Task instructions – In the data below, one line contains "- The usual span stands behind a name" and a later one contains "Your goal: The". Print both, with every line between them, exactly and alone.

Data in this exercise –
=-=-=-=-=
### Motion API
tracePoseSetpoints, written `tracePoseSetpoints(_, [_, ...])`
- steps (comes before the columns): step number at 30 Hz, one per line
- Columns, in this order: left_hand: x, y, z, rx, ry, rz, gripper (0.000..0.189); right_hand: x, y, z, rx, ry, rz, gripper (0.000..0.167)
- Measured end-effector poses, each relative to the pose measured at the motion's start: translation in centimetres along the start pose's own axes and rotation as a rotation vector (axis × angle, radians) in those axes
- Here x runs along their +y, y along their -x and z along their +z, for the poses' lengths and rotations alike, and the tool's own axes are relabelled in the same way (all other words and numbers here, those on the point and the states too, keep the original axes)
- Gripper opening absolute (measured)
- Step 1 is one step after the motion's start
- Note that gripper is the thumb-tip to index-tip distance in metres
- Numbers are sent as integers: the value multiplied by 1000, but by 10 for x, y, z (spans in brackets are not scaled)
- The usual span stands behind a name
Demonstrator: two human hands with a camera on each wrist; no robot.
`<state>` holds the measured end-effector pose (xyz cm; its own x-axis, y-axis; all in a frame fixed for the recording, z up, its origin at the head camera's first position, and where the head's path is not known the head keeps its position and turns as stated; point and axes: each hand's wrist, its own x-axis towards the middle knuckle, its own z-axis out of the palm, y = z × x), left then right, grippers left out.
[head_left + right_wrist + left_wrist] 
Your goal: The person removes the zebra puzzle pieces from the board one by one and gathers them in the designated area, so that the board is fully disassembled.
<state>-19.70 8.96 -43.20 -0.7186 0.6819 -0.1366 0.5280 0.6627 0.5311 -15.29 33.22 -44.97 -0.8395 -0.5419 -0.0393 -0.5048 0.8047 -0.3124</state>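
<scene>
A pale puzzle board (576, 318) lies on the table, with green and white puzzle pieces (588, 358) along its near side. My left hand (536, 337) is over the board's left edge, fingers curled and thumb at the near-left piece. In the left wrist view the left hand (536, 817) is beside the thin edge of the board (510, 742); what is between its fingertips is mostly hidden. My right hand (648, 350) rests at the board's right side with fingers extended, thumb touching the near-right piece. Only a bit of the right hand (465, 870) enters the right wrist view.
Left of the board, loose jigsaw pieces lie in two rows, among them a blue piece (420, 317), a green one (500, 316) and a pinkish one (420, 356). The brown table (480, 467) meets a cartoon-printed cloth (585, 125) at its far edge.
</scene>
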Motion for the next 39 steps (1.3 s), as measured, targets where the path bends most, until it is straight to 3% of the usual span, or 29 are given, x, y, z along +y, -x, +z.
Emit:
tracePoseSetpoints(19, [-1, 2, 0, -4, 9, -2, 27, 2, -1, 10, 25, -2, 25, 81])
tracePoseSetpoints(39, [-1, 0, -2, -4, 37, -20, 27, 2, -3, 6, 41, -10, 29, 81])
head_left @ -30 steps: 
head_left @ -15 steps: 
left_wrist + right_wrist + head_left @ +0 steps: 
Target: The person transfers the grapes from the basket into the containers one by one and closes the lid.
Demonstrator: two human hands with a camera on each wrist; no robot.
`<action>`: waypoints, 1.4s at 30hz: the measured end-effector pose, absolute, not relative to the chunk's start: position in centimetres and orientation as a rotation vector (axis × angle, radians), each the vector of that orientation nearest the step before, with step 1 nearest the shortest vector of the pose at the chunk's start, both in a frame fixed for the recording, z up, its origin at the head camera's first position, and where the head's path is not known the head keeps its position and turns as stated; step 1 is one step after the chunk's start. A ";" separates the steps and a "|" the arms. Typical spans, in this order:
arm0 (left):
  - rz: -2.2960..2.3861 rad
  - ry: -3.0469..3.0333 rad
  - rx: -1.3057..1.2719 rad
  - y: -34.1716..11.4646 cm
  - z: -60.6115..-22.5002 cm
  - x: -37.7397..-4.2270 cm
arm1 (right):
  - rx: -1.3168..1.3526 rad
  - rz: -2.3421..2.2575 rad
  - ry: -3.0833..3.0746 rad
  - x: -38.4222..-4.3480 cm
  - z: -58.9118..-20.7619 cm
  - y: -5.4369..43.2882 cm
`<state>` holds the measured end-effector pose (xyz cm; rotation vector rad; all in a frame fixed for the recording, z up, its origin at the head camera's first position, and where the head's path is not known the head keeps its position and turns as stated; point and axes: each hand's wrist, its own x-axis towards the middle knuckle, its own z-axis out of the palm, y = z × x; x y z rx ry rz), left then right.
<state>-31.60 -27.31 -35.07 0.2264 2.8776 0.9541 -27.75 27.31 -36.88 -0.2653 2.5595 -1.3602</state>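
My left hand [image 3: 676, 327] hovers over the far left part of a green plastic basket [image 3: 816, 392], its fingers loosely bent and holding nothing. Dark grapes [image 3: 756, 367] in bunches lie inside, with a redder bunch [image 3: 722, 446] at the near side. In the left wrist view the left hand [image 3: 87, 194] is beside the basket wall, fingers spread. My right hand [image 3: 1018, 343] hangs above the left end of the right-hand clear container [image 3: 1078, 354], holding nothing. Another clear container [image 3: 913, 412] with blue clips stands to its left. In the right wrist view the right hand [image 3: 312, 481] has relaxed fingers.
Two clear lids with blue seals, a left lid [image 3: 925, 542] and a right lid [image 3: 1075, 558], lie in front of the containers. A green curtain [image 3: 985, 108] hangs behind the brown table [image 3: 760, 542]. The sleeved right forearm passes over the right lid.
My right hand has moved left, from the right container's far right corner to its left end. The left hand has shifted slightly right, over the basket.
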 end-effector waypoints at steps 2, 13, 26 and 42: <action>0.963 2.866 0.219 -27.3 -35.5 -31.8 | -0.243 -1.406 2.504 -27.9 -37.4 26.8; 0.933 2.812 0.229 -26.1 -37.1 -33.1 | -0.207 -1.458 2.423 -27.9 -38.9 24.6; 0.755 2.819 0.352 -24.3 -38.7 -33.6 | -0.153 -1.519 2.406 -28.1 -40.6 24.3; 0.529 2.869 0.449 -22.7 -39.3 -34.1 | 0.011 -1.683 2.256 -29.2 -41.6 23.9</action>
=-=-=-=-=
Written reply –
- The usual span stands behind a name
Demonstrator: two human hands with a camera on each wrist; no robot.
`<state>` holds the measured end-effector pose (xyz cm; its own x-axis, y-axis; all in a frame fixed for the recording, z up, its origin at the head camera's first position, and where the head's path is not known the head keeps its position and turns as stated; point and axes: each hand's wrist, its own x-axis towards the middle knuckle, its own z-axis out of the palm, y = z × x), left then right, grippers left out.
[head_left + right_wrist + left_wrist] 
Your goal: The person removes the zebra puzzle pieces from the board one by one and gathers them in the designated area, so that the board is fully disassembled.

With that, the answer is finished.